Recalled Cardiosave Intra-Aorta Balloon Pumps May Unexpectedly Shutdown, Posing Serious Injury Risk for Heart Patients

Similar issues have led to a number of other Cardiosave balloon pump recalls in recent years, due to problems that may lead to severe injury or death.

Federal regulators have announced a recall for Cardiosave Hybrid and Rescue aortic pumps, following more than 200 reports involving electrical surges and unexpected device shutdowns, which could result in severe and life-threatening injuries.

The systems are used in healthcare facilities to temporarily help the heart pump properly for individuals with acute coronary syndrome, undergoing cardiac or non-cardiac surgery, or experiencing complications of heart failure.

Once the balloons are positioned in the aorta, the pump is supposed to work together with an electrocardiogram or arterial pressure waveform, to make the balloon inflate and deflate at the right time during the cardiac cycle.

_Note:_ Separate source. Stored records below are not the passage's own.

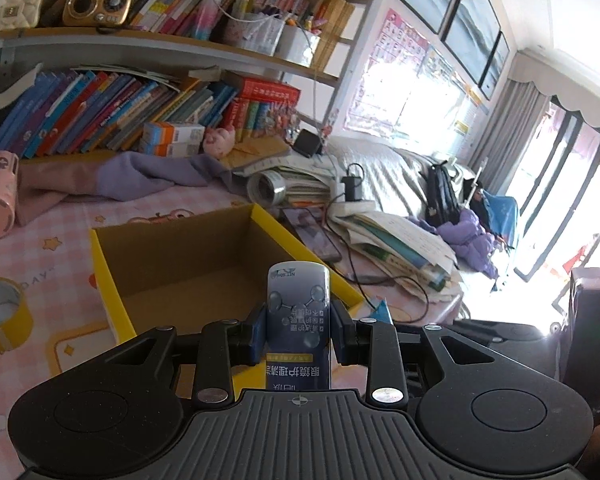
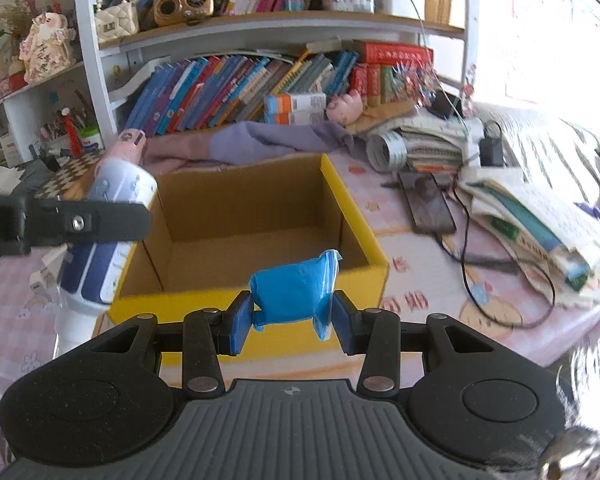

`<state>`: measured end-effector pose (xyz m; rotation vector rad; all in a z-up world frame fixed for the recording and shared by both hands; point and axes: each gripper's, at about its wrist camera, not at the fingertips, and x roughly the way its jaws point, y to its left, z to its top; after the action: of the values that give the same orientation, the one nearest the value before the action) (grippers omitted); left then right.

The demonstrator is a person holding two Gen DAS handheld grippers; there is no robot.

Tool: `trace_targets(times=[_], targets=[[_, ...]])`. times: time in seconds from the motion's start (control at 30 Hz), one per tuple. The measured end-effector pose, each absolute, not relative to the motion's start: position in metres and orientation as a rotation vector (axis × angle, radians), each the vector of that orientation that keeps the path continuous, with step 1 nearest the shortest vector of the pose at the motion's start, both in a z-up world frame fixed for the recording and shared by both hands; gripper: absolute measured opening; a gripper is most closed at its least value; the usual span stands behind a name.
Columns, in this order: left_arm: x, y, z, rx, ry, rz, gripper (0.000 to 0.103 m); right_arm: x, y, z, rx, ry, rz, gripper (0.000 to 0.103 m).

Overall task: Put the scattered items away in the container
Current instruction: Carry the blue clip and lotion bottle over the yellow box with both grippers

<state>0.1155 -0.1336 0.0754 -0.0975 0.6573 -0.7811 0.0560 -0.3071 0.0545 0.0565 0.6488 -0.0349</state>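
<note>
Both loads near the empty cardboard box (image 2: 252,216): the left gripper (image 1: 299,330) clamps a spray bottle (image 1: 299,312), the right gripper (image 2: 292,316) pinches a blue packet (image 2: 290,296). Next, presumably, carry over the rim and release.

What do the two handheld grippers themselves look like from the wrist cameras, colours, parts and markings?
Both look the same build. The left gripper and right gripper each have blue finger pads on black linkage arms with silver pivot screws, two round black side housings, and a grey ribbed centre plate bearing a small crosshair mark. No cables or sleeves show on either.
</note>
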Motion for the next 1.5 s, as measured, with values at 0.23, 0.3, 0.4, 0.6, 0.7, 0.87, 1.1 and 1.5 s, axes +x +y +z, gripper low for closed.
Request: trace_targets(times=[0.23, 0.3, 0.4, 0.6, 0.7, 0.87, 1.1, 1.5], targets=[[0.145, -0.134, 0.07, -0.129, 0.659, -0.705, 0.031, 0.101, -0.311, 0.058, 0.01, 0.657, 0.034, 0.04], [0.154, -0.134, 0.066, -0.143, 0.671, -0.678, 0.031, 0.114, -0.313, 0.055, -0.003, 0.669, 0.058, 0.04], [0.167, -0.137, 0.059, -0.165, 0.693, -0.637, 0.031, 0.13, -0.316, 0.05, -0.026, 0.693, 0.098, 0.04], [0.185, -0.151, 0.044, -0.166, 0.731, -0.565, 0.031, 0.163, -0.322, 0.038, -0.067, 0.733, 0.188, 0.04], [0.193, -0.157, 0.039, -0.166, 0.747, -0.537, 0.031, 0.178, -0.323, 0.032, -0.089, 0.75, 0.23, 0.04], [0.205, -0.167, 0.033, -0.144, 0.756, -0.493, 0.031, 0.204, -0.323, 0.023, -0.134, 0.774, 0.302, 0.04], [0.228, -0.182, 0.021, -0.099, 0.796, -0.448, 0.031, 0.238, -0.321, 0.013, -0.227, 0.799, 0.377, 0.04], [0.254, -0.192, 0.002, -0.04, 0.868, -0.382, 0.031, 0.275, -0.307, -0.01, -0.297, 0.917, 0.464, 0.04]])
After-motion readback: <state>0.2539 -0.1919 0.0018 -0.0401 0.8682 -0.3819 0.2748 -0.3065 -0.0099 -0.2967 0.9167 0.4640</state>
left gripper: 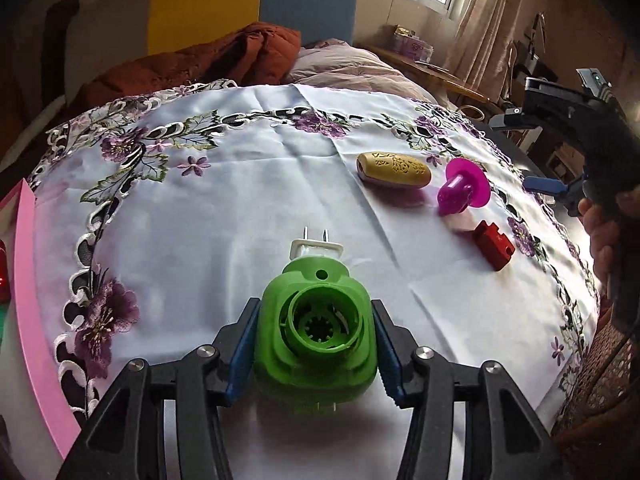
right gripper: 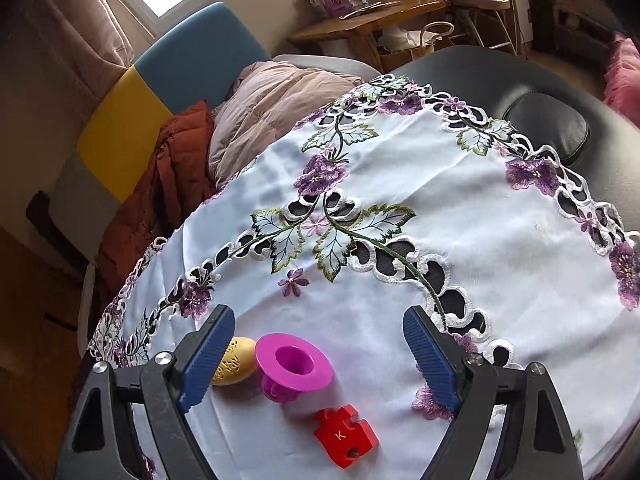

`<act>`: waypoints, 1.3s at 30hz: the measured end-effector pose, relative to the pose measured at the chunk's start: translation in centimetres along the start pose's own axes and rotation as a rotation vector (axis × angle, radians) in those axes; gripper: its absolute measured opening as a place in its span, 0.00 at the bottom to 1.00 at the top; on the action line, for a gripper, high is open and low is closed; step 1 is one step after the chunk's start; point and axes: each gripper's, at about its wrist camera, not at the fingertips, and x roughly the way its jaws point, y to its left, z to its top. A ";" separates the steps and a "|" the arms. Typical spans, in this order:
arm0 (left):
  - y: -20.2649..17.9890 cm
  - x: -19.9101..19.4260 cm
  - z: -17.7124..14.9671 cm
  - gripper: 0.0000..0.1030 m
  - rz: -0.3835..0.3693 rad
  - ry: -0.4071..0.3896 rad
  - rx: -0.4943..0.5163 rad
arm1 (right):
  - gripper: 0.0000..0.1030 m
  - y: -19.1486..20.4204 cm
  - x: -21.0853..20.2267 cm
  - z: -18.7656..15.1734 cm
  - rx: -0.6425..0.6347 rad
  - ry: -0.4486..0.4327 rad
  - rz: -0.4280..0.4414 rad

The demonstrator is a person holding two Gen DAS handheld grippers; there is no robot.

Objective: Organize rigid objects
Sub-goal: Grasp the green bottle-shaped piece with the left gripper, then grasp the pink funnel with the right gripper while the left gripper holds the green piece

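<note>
Green plastic plug-in device (left gripper: 316, 332) with a white two-pin plug is clasped between the blue pads of the left gripper (left gripper: 316, 346), above the white embroidered tablecloth (left gripper: 224, 216).

Its sides are pressed by both jaws, the pins pointing away from the camera. The right gripper (right gripper: 320, 360) is held spread wide and grips nothing; between its jaws lie a magenta plastic flanged cup (right gripper: 292, 364) and a red puzzle-shaped block marked K (right gripper: 346, 436), while a yellow carved oval piece (right gripper: 236, 364) is partly hidden behind the left pad.
</note>
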 end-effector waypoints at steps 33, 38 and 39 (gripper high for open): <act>-0.3 -0.1 -0.9 0.51 0.016 -0.059 0.041 | 0.85 13.6 6.3 -4.5 -0.581 0.172 0.040; -0.3 -0.1 -0.9 0.51 0.011 -0.063 0.038 | 0.91 10.3 2.9 -1.5 -0.416 0.065 0.050; -0.2 -0.1 -0.9 0.51 0.008 -0.063 0.035 | 0.93 9.5 2.8 -1.3 -0.404 0.073 0.038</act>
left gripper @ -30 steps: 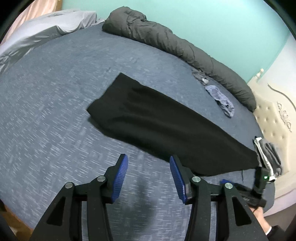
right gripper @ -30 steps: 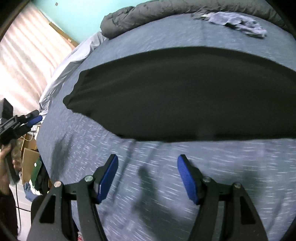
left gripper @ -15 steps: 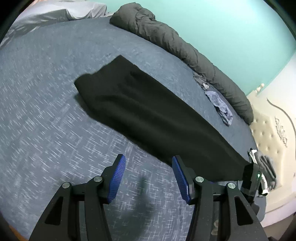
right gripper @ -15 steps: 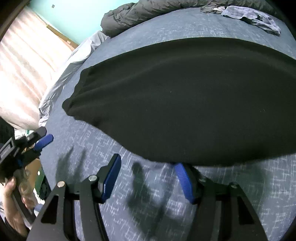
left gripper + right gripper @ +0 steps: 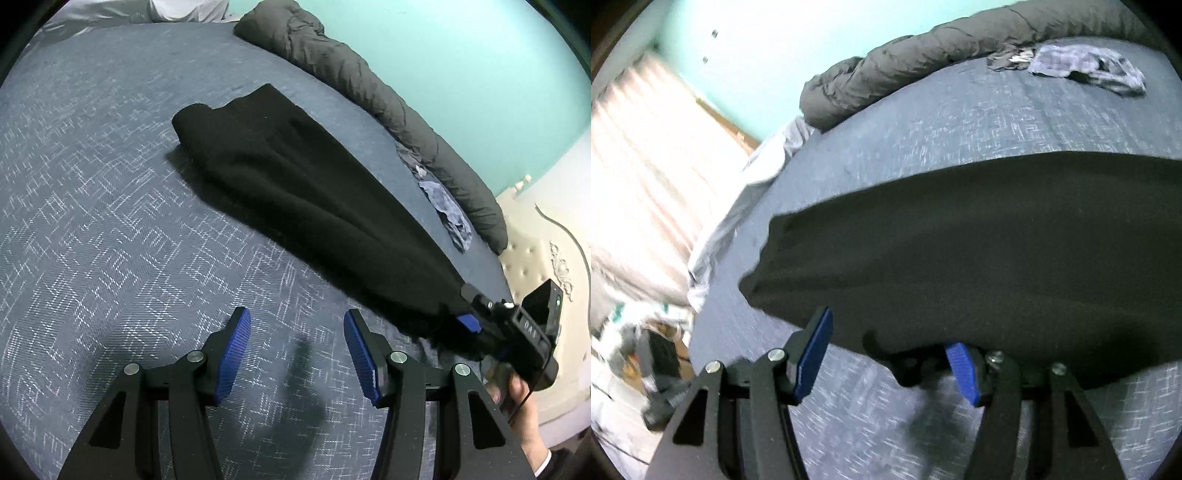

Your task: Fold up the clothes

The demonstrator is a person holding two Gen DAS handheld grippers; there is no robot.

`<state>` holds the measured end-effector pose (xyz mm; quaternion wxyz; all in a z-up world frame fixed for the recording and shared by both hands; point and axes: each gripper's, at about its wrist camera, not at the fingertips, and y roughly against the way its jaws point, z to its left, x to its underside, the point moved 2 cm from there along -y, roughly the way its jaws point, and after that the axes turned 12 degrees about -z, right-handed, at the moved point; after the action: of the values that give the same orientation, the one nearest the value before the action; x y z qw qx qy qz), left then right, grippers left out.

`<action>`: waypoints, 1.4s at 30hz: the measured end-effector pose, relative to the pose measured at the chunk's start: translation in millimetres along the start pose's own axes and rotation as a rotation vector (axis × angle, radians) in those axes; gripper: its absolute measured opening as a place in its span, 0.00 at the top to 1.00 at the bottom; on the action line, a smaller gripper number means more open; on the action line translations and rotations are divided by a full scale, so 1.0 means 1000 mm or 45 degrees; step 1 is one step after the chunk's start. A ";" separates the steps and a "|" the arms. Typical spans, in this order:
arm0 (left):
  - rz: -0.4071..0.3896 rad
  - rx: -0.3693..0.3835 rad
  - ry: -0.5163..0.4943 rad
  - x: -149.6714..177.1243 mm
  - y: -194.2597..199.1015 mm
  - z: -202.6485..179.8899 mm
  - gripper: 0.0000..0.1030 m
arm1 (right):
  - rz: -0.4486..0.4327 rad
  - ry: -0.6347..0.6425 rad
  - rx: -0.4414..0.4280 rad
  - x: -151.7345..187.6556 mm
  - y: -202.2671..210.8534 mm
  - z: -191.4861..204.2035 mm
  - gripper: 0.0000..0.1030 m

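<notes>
A long black garment (image 5: 310, 206) lies flat on the blue bed (image 5: 92, 221). The left claw (image 5: 297, 354) hovers just beside its near edge, jaws apart and empty. The right claw (image 5: 886, 354) meets the garment's hem, jaws apart around it.

Home bedroom. Evidence: wide bed (image 5: 92, 229) under blue-grey woven cover; rolled grey duvet (image 5: 354, 77) along turquoise wall (image 5: 461, 55); cream tufted headboard (image 5: 532, 258); pale curtain (image 5: 646, 177); loose crumpled clothing (image 5: 1089, 70) on the bed.
</notes>
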<state>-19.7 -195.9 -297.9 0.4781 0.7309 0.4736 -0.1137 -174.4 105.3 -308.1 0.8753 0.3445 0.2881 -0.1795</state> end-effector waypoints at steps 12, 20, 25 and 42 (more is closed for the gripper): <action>-0.011 0.014 -0.007 -0.003 0.005 0.001 0.45 | 0.103 0.088 0.066 0.030 -0.004 0.001 0.40; -0.015 0.004 -0.001 0.001 0.009 -0.004 0.45 | 0.160 0.263 0.137 0.055 -0.007 0.005 0.41; -0.010 0.007 -0.011 0.001 0.009 -0.006 0.45 | 0.159 0.357 0.181 0.053 -0.018 0.013 0.40; -0.022 -0.002 -0.014 0.000 0.007 -0.016 0.45 | 0.255 0.593 0.060 0.069 -0.010 0.027 0.95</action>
<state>-18.8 -184.0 -285.5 0.4802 0.7259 0.4773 -0.1215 -116.7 70.9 -340.3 0.7904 0.4238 0.4421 -0.0146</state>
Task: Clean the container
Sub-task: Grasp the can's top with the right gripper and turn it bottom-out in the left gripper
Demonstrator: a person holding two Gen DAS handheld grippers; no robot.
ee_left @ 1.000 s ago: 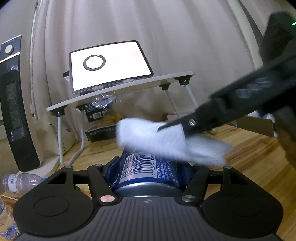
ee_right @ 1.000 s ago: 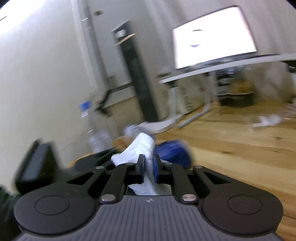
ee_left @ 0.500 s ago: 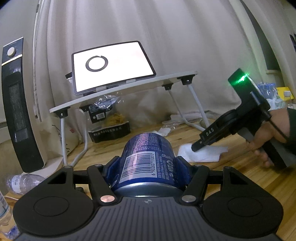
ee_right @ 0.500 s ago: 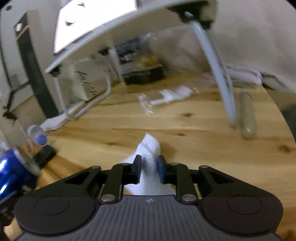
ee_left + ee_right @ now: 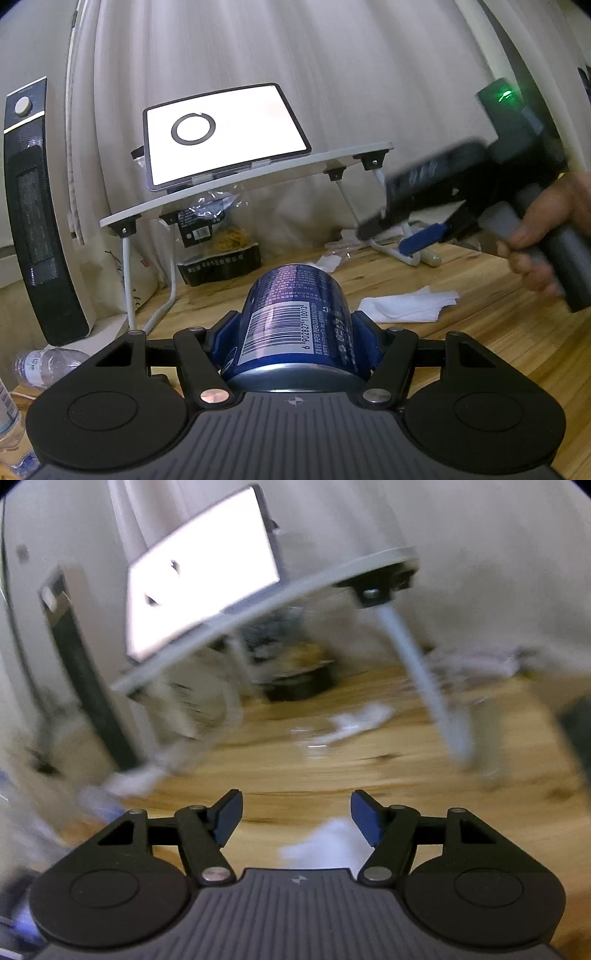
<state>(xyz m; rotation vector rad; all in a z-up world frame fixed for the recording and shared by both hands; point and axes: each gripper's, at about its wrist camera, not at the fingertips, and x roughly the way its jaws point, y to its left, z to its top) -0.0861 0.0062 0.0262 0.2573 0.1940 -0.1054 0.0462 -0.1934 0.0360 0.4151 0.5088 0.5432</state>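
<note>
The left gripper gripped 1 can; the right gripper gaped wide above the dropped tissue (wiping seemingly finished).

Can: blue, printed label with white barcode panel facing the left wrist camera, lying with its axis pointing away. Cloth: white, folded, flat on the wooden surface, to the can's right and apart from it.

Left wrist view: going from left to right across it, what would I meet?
Black tower heater → tablet → blue can → white cloth → right gripper → hand.
</note>
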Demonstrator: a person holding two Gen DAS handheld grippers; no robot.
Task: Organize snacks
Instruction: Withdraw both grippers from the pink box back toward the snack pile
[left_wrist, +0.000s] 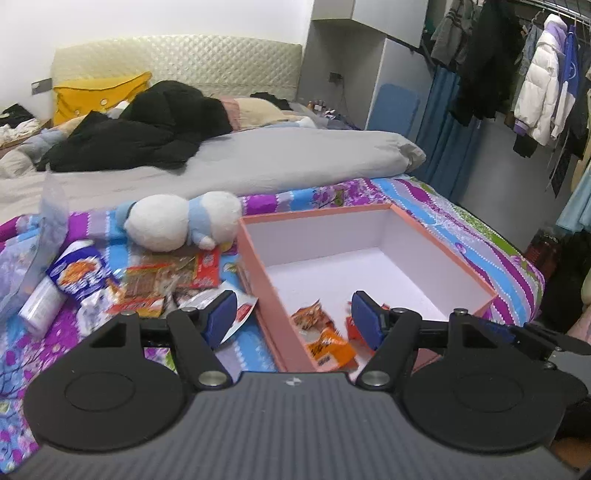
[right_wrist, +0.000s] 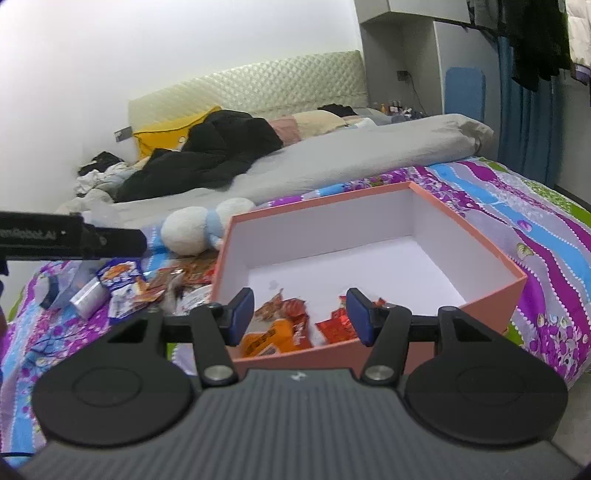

However, the recalled Cardiosave pumps may fail, shutting down unexpectedly, which may result in unstable blood pressure, inadequate blood supply or a vital organ injury.

The U.S. Food and Drug Administration (FDA) announced the Cardiosave Intra-Aorta balloon pump recall on August 17, giving the action a Class I designation, which means the agency believes continued use of the pumps can lead to serious injury or death.

Cardiosave Balloon Pump Problems

The FDA has received at least 252 reports of failures or problems with the devices. However, so far, there have been no reports of serious injuries or death.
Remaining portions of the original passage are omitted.